Ads Maddox, “There was a window where they let Paul do that, and boy, he worked at it. ’FMT and Old Town had a very close relationship. Before the station went classical, you couldn’t tell the difference between the folkies here and there. But before that, Paul got on the L regularly with a DAT deck — not a little one, mind you, a big one — and filled these shoeboxes with transfers. So the picture we have is fairly complete.”

Once everything had been digitized, Maddox loaded the whole collection into the school’s iTunes account — 11,220 songs. Teachers, students, folklorists of various stripes began poking through it, advising what was good, great, amazing.
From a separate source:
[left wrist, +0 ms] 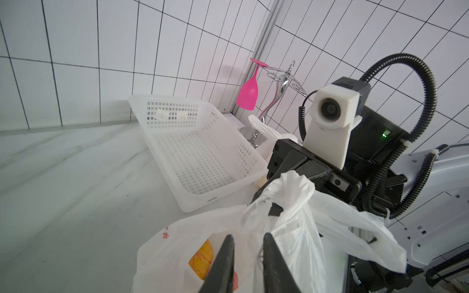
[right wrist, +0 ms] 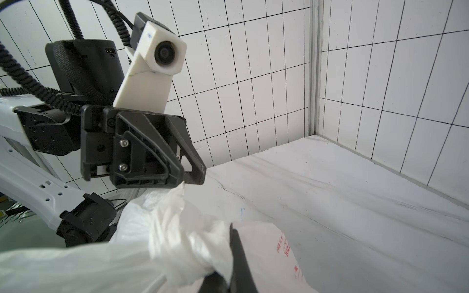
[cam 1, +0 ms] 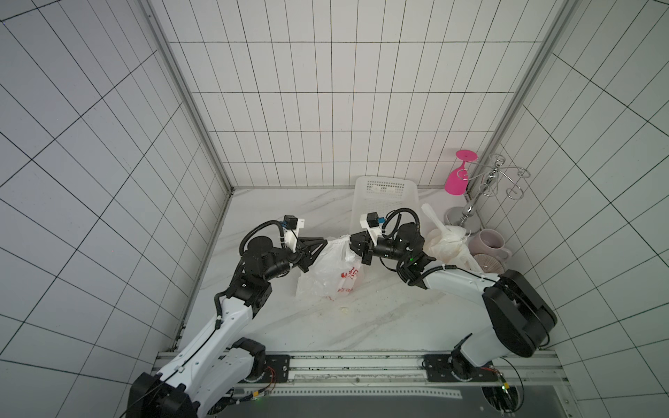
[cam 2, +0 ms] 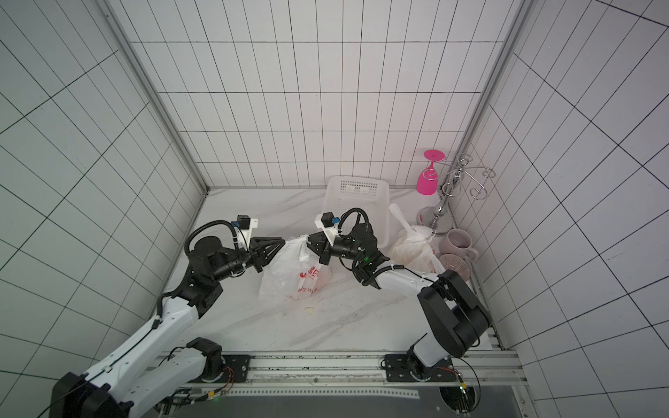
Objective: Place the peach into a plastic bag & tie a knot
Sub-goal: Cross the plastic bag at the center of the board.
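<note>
Both bases sit on the rail, nearer the camera than the plastic bag, which stands mid-way across the marble table. left arm: the white link climbs from the bag's near-left, the elbow is bent, and the forearm runs roughly level toward the bag's top. left gripper points right, tips at the bag's upper left edge. In its wrist view the fingers stand a narrow gap apart with bag film in line beyond them; can't tell if they touch it. right arm: big black joint at the bag's near-right, white link running back toward the bag, wrist folded. right gripper points left into the bag's upper right, jaws pressed together on the bag's twisted handle. The bag's top is gathered between the two grippers and its body is slumped on the table, red print up. peach is inside the bag, low down, showing orange-yellow through the film. Just behind the bag and right of it is a white perforated basket. Further right of the bag are a second crumpled white bag, a pale mug and a ribbed dish. Farthest from the bag, in the back right corner, a pink wine glass hangs upside down on a chrome rack.
</note>
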Robot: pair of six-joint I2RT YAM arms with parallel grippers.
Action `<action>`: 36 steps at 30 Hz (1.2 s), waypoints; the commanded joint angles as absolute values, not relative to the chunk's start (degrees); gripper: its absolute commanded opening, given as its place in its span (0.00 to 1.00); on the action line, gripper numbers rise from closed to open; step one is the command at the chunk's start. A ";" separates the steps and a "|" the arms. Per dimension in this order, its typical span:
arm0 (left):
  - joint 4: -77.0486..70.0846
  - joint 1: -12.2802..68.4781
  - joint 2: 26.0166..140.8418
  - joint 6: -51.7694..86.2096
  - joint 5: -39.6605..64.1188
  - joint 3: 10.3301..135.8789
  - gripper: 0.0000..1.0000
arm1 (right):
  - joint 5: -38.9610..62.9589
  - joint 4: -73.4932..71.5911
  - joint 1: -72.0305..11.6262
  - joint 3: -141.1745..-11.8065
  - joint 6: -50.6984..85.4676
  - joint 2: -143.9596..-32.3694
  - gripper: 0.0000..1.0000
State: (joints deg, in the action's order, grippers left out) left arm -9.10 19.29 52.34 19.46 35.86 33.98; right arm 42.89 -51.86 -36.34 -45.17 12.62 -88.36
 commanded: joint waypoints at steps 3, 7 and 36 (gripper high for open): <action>-12.20 19.16 53.15 21.43 40.49 32.24 0.33 | 44.45 -54.75 -35.82 -49.37 13.62 -89.29 0.00; -9.47 18.99 52.59 23.02 36.97 31.69 0.44 | 44.11 -55.03 -35.82 -48.75 13.08 -88.89 0.00; -22.06 34.70 53.59 24.60 23.72 24.19 0.56 | 47.59 -71.95 -32.78 -51.24 26.72 -95.69 0.00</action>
State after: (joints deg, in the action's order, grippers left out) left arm -28.14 35.38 56.82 27.68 26.37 24.60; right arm 45.95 -66.78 -33.23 -46.54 25.58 -94.59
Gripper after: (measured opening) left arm 0.559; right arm 0.047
“This was always meant as a curriculum initiative for us,” Maddox says. “We wanted to pull out things that could be teachable, that showed songs in different lights, stuff that was good but entertaining and also comes out of this tradition of community music. It’s not something to put out as musical wallpaper. This is stuff to listen to — and learn [from]. That’s kind of our whole deal.”

Those thousands of songs were winnowed down to these four batches and mastered by Grammy-nominated producer Michael Freeman (Pinetop Perkins).

The first set is titled “Family,” though it’s a loose definition. Likewise, the “New Folk” section is loosely defined, spanning Joan Baez to Steve Earle, encompassing anything that was “discernable from the music that was predominant before Dylan showed up and blew it apart,” Maddox says. The “Traditional Folk” section features some of those pre-Dylan artists, as well as contemporary players who work within that style. The fourth set focuses on world music, and here a majority of the sessions date from within the last 15 years that brought the school’s expanded international focus.

Why a digital-only release? Cost was the main factor. Plus, this is the medium of the moment.

“All our shows are recorded direct to hard drive now,” Maddox says. “I get three a week.”

In other words, no more shoeboxes — but fans can expect more music to come.